───── Stored data ─────
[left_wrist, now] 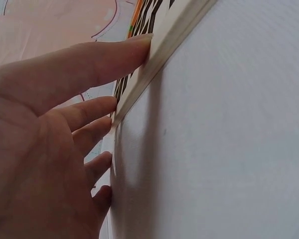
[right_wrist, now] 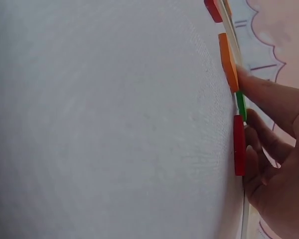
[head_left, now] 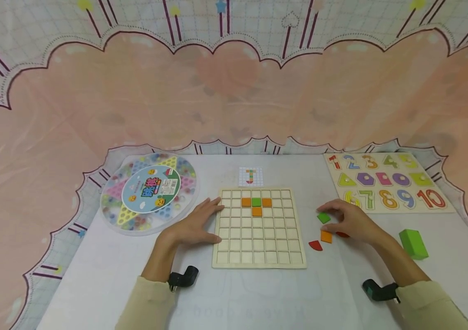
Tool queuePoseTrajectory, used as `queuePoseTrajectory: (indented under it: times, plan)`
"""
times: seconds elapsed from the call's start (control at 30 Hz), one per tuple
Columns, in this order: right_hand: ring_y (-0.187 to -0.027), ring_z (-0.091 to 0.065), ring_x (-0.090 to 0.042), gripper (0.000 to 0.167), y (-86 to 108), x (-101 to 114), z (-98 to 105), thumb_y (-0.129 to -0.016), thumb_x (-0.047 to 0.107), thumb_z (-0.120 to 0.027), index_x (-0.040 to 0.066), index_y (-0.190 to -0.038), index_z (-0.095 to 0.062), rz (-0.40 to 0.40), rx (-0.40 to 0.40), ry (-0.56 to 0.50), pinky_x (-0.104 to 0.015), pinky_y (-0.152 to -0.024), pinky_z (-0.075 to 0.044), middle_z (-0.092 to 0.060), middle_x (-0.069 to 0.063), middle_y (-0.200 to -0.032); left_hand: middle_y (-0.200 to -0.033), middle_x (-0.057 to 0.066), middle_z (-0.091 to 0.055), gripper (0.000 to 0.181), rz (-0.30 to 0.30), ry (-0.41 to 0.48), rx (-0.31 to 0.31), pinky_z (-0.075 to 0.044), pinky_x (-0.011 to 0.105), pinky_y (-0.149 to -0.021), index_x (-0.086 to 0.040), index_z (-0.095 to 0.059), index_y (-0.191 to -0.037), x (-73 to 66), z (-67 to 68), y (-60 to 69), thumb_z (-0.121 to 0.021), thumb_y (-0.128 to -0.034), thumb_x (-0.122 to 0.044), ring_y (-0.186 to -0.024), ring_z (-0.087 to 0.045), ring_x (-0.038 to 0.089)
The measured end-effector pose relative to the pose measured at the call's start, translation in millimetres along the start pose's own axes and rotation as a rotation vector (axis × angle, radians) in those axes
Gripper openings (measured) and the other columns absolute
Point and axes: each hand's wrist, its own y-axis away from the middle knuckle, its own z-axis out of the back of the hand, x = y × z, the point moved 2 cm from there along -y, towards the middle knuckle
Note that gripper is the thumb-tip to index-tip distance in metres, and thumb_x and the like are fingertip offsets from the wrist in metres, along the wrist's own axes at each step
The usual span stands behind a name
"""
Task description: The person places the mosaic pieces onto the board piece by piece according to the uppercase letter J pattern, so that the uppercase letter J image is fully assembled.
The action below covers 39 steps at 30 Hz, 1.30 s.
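A wooden grid board (head_left: 259, 245) lies on the table, with several orange tiles and a green tile (head_left: 256, 202) in its upper rows. My left hand (head_left: 192, 224) rests along the board's left edge, thumb and fingers spread and touching the rim. To the right of the board, my right hand (head_left: 353, 222) holds a green square tile (head_left: 323, 218) between thumb and index finger, low at the tabletop. Below that hand lie an orange square tile (head_left: 326, 236) and a red quarter-round piece (head_left: 315, 246). Another red piece (head_left: 343, 234) is partly hidden under the hand.
A small pattern card (head_left: 251, 176) lies just behind the board. At the left is a round marble game box (head_left: 149, 192). A number and shape puzzle board (head_left: 390, 183) lies back right, with a green block (head_left: 413, 244) in front of it.
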Motion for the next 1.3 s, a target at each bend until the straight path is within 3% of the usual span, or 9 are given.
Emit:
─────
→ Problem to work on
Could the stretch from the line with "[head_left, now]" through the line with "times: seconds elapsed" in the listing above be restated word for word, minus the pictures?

→ The answer
[head_left, now] 
Tool queuePoseTrajectory, used as `queuePoseTrajectory: (indented under it: times, plan)`
"""
times: seconds elapsed from the call's start (control at 30 Hz), one per tuple

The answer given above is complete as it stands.